◆ Exercise details
In the data below, count every line that holds the string "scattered" and reply with the number alone.

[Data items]
[Start of section]

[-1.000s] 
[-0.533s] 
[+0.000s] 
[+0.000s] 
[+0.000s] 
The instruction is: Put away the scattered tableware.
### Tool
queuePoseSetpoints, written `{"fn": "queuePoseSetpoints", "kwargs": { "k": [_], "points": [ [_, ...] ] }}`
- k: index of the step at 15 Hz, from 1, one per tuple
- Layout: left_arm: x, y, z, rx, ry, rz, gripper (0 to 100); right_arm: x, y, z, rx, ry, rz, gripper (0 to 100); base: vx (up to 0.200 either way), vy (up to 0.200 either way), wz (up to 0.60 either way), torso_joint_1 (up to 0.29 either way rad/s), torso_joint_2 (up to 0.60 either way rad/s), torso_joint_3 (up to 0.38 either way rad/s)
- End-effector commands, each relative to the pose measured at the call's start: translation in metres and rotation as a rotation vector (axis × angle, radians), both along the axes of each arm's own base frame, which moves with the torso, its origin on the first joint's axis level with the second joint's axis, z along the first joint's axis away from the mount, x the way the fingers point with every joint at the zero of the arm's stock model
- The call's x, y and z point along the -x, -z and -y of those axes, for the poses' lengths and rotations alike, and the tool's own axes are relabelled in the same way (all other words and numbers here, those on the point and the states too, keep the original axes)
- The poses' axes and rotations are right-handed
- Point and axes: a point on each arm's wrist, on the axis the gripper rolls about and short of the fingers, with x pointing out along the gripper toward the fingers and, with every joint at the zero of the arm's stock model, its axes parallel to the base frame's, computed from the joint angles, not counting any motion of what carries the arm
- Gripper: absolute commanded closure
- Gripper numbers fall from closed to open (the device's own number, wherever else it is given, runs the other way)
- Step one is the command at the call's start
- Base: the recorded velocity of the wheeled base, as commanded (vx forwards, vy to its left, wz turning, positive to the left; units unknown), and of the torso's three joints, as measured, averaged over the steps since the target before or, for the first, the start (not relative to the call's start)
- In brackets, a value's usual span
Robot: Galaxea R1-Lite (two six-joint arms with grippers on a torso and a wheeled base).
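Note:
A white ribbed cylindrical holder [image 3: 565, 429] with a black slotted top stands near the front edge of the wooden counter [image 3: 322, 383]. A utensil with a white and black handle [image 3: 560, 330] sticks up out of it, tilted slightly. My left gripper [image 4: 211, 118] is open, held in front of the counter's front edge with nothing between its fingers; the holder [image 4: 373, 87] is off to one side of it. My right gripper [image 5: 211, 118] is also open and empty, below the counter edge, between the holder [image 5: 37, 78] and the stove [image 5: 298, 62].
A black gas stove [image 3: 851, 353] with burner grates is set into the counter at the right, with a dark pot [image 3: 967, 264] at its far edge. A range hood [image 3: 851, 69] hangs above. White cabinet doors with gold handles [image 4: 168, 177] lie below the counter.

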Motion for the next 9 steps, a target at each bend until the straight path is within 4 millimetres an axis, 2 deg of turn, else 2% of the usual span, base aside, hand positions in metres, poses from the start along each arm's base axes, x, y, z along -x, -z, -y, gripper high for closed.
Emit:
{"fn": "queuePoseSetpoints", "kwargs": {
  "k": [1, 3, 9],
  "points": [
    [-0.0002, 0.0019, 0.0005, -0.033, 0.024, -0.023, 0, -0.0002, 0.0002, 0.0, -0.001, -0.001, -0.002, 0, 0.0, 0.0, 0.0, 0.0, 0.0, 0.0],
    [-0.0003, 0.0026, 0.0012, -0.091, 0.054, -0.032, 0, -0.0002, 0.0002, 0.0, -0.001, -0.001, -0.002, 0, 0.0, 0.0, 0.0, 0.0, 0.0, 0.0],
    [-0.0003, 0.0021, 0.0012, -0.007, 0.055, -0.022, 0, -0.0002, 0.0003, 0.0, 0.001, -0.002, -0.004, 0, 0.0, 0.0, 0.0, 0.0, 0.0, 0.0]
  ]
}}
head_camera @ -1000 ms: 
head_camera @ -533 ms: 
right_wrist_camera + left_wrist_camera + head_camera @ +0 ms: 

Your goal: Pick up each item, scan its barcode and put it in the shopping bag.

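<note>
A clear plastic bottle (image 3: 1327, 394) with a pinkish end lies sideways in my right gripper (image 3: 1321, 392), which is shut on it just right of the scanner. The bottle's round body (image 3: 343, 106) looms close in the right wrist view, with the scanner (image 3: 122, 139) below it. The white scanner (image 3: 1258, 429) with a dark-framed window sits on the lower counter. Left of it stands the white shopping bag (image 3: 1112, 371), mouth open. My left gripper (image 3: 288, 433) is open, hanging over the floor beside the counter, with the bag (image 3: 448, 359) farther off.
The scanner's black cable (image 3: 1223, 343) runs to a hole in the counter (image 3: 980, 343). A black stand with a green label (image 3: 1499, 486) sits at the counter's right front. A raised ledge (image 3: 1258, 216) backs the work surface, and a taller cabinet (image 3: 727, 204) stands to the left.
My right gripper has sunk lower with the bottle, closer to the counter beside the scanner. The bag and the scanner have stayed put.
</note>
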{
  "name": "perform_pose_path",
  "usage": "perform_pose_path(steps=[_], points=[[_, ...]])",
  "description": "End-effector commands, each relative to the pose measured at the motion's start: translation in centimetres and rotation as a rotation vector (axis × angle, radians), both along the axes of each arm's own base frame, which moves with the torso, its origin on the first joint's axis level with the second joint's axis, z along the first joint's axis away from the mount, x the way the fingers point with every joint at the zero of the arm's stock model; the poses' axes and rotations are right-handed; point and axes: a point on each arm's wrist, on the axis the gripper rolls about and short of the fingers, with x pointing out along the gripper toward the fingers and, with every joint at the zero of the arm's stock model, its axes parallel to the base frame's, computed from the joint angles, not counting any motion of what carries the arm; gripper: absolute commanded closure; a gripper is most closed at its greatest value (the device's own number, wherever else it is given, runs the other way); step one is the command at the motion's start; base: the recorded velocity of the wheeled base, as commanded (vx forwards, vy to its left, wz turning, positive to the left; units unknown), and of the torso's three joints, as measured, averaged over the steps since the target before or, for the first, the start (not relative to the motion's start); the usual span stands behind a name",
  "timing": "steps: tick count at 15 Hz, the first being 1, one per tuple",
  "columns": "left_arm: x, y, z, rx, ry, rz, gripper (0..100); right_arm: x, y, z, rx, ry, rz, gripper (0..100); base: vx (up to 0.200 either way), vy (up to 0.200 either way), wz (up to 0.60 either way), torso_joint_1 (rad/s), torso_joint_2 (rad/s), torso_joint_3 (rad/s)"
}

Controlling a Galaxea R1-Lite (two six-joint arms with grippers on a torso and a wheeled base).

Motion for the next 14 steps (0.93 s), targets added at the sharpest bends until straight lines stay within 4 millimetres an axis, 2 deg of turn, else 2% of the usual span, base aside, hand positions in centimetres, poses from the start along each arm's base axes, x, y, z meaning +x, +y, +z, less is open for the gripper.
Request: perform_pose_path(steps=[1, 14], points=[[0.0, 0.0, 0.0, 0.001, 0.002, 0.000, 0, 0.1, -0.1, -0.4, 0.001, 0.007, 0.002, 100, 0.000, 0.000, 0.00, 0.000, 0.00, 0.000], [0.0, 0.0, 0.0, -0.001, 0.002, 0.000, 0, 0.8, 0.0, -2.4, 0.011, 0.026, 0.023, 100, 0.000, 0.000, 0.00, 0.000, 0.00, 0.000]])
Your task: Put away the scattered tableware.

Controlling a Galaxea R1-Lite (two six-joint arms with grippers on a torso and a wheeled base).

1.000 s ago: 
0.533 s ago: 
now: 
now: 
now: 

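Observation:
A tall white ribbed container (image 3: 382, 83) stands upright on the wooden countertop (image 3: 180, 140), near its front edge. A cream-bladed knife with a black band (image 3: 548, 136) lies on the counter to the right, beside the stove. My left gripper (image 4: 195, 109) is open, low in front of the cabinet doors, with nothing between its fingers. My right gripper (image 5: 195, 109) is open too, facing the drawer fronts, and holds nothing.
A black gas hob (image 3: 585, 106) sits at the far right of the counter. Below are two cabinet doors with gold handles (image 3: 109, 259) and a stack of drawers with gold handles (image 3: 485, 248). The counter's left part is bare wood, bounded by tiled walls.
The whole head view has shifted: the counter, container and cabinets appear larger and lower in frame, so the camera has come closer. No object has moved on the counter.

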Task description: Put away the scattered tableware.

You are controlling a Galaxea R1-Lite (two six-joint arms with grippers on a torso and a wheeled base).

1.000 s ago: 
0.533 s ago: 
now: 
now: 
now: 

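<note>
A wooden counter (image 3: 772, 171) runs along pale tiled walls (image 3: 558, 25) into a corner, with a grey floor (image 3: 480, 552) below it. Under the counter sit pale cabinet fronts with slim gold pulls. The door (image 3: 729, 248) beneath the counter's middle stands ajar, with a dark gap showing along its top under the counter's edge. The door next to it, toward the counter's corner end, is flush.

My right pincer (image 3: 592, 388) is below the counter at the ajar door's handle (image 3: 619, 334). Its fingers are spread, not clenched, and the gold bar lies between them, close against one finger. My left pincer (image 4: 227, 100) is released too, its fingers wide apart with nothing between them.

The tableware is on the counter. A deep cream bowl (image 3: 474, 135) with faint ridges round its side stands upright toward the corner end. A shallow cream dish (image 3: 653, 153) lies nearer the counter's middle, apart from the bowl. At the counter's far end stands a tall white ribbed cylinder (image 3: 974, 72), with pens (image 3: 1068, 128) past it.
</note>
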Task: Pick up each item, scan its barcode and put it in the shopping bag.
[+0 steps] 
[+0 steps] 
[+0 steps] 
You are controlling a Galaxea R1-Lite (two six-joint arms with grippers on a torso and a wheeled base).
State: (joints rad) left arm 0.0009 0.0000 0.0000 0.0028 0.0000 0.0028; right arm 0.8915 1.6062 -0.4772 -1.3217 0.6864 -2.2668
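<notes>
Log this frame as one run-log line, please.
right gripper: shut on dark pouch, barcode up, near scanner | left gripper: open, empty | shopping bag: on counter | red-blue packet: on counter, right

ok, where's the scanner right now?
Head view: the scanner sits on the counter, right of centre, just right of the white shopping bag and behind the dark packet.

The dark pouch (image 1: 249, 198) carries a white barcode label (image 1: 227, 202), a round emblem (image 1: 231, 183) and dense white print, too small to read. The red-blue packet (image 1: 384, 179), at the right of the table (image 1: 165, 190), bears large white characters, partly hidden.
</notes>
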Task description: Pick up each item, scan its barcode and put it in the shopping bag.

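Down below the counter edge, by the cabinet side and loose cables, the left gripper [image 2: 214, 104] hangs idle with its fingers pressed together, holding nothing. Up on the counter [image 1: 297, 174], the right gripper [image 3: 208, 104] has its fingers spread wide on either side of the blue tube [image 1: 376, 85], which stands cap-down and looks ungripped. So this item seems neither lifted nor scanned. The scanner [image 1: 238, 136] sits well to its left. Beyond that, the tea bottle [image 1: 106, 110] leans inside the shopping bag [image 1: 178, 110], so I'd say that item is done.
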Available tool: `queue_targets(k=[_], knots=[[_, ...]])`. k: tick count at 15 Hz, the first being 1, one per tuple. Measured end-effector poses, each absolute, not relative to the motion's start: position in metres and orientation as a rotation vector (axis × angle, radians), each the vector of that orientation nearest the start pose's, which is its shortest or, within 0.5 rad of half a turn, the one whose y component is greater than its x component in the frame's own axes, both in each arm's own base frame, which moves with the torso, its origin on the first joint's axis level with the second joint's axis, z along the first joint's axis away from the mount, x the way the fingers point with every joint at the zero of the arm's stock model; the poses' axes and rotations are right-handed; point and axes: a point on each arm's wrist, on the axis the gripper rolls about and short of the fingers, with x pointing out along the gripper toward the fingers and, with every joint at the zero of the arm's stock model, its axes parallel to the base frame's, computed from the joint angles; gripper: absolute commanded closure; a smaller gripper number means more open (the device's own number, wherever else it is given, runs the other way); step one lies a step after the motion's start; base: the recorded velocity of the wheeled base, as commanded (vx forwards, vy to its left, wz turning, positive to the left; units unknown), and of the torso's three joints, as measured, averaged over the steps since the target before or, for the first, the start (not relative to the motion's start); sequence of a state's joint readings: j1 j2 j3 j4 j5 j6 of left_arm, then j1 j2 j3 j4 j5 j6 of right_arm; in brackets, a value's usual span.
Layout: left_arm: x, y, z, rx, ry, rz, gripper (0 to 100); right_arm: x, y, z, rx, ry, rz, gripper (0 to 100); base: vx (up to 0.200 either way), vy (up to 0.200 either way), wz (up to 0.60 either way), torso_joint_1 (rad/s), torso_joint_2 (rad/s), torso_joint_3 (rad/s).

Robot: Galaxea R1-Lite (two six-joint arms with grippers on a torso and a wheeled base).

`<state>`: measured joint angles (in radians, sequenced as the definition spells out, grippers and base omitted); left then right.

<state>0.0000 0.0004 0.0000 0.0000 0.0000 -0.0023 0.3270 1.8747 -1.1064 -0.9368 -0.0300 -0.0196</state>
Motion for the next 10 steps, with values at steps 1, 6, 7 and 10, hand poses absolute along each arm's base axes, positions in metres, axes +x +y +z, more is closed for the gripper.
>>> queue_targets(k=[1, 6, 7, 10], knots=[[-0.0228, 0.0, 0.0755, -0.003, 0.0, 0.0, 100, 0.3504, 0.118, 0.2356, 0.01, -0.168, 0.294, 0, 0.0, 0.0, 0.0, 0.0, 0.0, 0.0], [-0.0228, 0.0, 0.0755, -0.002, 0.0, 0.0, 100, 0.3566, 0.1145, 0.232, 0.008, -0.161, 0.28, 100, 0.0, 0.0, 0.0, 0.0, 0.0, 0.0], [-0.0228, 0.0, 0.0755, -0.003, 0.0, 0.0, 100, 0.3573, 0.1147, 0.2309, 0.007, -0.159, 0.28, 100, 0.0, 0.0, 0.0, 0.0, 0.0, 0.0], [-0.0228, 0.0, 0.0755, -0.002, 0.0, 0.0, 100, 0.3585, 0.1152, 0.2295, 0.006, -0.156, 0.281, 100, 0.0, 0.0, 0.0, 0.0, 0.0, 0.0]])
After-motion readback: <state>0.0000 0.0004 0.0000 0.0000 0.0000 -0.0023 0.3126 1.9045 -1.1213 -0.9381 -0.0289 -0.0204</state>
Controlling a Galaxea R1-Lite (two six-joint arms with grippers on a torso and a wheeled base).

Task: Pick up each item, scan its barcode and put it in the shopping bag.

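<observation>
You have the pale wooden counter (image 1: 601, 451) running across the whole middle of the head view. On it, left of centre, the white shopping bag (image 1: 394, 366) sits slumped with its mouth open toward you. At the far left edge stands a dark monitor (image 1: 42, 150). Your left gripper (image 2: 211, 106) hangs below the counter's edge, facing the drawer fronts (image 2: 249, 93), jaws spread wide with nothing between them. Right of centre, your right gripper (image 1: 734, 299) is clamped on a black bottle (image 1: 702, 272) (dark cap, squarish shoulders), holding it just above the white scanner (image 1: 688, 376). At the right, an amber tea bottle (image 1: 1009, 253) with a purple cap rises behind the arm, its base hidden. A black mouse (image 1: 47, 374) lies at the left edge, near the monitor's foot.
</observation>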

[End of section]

◆ Task result
3